第一百五十三章辛承旨治军之严前无古人! 墙头上的猫1
三司使位列四入头,论实权或许不如宰相,论尊崇却绝不逊色,可以说是大宋朝除了宰执之外最核心的官职之一了。
这样一个位置,哪是他一个才十几岁的少年人能坐的?
真要是让他这个年纪就当上了三司使,那往后还怎么提拔,总不能二十来岁就去当宰相吧?
王尧臣当然也知道自己这个想法有些不合实际,说出口之后自己便先笑了起来。
他靠在椅背上,用手指弹了弹茶盏的杯沿,发出叮的一声脆响,语气里带着几分自嘲的痛快:“罢了罢了,老夫也就是随口一说。
三司使这把椅子,你现在确实还坐不得,不过盐铁副使的事,老夫是认真的,反正老夫这个奏本是一定会上给官家的。
你就算不想当,老夫也要把你架上那个位置去。
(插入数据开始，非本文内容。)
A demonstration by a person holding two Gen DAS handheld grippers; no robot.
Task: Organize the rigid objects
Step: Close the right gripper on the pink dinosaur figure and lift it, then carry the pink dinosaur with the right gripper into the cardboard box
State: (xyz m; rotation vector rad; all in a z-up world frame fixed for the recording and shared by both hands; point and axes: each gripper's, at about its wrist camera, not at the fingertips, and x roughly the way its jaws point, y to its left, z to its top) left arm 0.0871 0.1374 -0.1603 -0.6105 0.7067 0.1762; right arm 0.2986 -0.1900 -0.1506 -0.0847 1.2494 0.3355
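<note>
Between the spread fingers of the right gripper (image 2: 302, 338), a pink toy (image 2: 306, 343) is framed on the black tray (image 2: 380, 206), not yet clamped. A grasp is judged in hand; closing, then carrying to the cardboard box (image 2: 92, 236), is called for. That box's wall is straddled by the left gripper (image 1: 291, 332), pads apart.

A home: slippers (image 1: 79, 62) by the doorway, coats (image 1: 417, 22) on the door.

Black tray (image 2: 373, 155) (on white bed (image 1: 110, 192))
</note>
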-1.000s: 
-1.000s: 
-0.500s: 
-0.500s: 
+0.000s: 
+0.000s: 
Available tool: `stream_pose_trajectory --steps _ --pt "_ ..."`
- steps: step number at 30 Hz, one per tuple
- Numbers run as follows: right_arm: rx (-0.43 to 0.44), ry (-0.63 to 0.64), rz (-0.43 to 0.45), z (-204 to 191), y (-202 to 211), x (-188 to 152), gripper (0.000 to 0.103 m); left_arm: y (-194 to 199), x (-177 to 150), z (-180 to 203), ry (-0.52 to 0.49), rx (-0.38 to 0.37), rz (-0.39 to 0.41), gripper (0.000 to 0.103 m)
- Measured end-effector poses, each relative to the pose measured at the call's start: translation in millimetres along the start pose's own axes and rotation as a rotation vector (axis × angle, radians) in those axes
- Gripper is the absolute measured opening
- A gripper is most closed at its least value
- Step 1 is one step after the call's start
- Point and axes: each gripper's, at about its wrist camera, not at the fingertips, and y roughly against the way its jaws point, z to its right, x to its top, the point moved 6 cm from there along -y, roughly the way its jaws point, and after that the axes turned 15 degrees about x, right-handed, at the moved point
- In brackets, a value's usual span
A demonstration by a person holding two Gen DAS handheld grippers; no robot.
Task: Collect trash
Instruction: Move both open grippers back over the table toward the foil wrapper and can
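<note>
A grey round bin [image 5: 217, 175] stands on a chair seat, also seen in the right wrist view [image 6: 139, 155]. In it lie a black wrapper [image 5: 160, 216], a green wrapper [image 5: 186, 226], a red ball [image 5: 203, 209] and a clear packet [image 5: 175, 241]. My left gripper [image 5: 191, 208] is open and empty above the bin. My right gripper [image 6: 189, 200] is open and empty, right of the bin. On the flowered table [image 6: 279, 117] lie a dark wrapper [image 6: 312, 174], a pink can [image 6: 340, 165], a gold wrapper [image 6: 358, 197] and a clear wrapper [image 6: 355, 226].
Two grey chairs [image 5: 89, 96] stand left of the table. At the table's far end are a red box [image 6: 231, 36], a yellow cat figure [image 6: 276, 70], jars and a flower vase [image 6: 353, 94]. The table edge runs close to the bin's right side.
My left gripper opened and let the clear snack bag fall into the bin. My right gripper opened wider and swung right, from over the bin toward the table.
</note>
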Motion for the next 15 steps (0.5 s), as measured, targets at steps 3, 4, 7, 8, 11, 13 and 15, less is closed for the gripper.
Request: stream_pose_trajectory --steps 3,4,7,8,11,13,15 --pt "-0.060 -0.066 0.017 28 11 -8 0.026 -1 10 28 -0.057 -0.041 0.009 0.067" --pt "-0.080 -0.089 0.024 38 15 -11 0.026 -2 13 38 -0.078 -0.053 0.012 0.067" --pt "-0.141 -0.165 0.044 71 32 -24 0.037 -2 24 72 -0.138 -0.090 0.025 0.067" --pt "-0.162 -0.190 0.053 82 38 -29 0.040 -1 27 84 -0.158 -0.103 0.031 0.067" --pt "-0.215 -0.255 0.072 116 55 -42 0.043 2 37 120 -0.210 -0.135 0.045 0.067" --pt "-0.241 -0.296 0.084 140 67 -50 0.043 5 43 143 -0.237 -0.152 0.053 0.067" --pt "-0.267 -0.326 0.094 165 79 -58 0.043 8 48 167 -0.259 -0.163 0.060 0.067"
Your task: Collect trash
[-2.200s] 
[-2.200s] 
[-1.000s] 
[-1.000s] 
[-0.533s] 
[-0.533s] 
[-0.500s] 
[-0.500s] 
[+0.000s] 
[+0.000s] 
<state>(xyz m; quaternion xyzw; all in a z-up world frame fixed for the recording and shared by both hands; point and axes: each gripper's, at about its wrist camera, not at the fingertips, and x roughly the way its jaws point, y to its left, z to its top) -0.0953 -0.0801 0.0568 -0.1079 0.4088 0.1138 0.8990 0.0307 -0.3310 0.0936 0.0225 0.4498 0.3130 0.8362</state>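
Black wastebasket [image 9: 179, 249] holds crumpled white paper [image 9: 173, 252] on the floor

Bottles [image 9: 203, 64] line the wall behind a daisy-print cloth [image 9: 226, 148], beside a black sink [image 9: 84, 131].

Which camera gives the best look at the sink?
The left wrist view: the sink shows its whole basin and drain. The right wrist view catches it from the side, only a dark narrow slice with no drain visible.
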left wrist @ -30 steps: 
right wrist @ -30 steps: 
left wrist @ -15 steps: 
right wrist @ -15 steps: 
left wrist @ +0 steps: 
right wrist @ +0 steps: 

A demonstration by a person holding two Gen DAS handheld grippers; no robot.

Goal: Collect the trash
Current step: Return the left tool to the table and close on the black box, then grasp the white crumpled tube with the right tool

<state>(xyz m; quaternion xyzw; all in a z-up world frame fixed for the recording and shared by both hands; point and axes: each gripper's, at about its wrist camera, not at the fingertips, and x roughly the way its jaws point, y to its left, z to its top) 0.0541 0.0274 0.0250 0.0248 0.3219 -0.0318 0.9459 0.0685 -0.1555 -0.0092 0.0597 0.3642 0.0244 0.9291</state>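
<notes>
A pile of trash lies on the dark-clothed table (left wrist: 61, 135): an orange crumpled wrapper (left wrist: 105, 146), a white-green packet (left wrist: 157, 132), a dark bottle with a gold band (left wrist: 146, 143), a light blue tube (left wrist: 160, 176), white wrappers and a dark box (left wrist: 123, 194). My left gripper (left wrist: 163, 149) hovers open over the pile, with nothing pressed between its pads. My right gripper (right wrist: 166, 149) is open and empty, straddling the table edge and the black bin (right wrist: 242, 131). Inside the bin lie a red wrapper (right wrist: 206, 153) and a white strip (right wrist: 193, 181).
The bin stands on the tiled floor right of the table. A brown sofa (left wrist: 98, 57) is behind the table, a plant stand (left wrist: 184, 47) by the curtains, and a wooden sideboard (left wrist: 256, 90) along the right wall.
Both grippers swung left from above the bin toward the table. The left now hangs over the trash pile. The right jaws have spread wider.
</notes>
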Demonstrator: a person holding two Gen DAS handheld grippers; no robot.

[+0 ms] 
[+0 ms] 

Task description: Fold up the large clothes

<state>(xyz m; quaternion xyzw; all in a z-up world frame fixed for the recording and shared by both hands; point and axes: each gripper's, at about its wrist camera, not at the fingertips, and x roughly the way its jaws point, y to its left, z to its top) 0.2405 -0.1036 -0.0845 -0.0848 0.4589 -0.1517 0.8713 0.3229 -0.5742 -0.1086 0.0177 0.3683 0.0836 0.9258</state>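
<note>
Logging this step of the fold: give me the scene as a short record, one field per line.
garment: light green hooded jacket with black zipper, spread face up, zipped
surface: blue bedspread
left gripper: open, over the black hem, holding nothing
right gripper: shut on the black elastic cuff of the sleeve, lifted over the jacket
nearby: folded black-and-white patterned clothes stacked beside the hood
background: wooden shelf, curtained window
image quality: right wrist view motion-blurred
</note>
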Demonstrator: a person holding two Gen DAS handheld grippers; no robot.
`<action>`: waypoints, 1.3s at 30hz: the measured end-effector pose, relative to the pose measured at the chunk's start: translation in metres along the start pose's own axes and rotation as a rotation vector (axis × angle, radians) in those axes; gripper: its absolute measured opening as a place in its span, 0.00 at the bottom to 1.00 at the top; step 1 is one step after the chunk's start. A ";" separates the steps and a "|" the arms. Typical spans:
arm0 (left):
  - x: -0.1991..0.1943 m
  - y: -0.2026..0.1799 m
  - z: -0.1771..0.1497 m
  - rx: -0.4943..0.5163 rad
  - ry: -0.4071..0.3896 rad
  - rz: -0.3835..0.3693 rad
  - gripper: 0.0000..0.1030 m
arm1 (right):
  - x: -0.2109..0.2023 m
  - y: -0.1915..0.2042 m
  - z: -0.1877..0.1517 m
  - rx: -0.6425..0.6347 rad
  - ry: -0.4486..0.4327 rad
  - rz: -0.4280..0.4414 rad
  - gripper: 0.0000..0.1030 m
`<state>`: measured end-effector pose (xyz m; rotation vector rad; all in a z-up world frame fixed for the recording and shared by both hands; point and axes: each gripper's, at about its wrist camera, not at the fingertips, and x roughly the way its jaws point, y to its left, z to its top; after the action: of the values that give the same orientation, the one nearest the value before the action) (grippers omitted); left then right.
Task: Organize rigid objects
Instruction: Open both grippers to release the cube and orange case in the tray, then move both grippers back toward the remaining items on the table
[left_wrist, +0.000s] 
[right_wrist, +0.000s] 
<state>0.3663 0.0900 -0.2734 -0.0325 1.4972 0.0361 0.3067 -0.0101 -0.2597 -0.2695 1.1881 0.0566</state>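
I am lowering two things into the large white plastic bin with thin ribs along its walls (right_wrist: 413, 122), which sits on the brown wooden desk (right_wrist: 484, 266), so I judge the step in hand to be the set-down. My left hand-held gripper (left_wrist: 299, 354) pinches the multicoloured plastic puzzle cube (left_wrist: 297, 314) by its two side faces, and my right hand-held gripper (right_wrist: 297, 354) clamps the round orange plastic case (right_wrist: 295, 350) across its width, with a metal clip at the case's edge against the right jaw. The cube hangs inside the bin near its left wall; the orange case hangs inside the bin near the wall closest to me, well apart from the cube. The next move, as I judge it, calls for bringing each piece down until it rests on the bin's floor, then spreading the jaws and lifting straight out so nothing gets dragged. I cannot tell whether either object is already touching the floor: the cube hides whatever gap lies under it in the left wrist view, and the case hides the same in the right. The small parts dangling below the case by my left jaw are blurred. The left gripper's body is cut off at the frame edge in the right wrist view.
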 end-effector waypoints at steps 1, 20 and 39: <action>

”
辛缜笑着拱手应是。
王尧臣站起身来,理了理袍袖,又恢复了那副三司使的沉稳模样,只是眼角眉梢那抹藏不住的笑意泄露了他此刻的心境。
他迈着方步走出度支司值房的时候,辛缜分明听到他在廊下哼了几句不知道什么曲调的小调,调子十分轻快。
王尧臣出了直房,忍不住笑了起来。
他王尧臣,终究是抖起来了!
他在三司使任上苦撑了这么多年,年年拆东墙补西墙,月月求爷爷告奶奶,堂堂计相为了几十万贯的军饷被户部和兵部来回踢皮球,说出去都嫌丢人。
可如今不一样了。
煤厂和菜洞子已经稳住了内藏库的基本盘,御辇院的商务车一旦全面铺开,千万贯的活钱便会源源不断地流进三司的账上。
虽说这笔钱还远远谈不上彻底解决大宋朝积弊百年的财政痼疾,冗兵还在那里,冗官还在那里,黄河大堤还是年年要修,各路州府的亏空还是填不满,但日子终究是阔起来了。
至少他王尧臣批条子的时候,不必再为了几万贯的款子反复斟酌、再三犹豫了。
至少他这个三司使出门的时候,腰杆可以挺得比以前直一些了。
他迈着方步穿过度支司的廊道,走到院子里的时候,夕阳正好。
晚霞将西边天际烧成了一片金红色,把那几株刚抽了新芽的老槐树也镀上了一层暖融融的光。
王尧臣站在槐树下,抬头望了望那片绚烂的晚霞,嘴角的弧度又翘高了几分。
他在心里默默地想道,以后史官会怎么记录今年?
嗯,庆历四年,王尧臣任三司使,时创煤厂、兴菜洞、发水泥、售商车,三司岁入大增,库廪充实,不复此前数十年穷困矣!
嘿嘿,史书上若是能记上这么一笔,那他这辈子也算是没白活了。
想想就美啊。
……
时间来甜水巷开张的这一日,围观的百姓里三层外三层地将巷口堵得水泄不通。
众人正沉浸在改造后的震撼之中,有人蹲在地上用手指反复摩挲那光滑如镜的水泥路面,有人仰着头数着两侧店铺统一制式的黑底金字招牌,有人坐在新栽的槐树下的石条凳上舍不得起身,嘴里不住地赞叹“这辈子没见过这么漂亮的街”。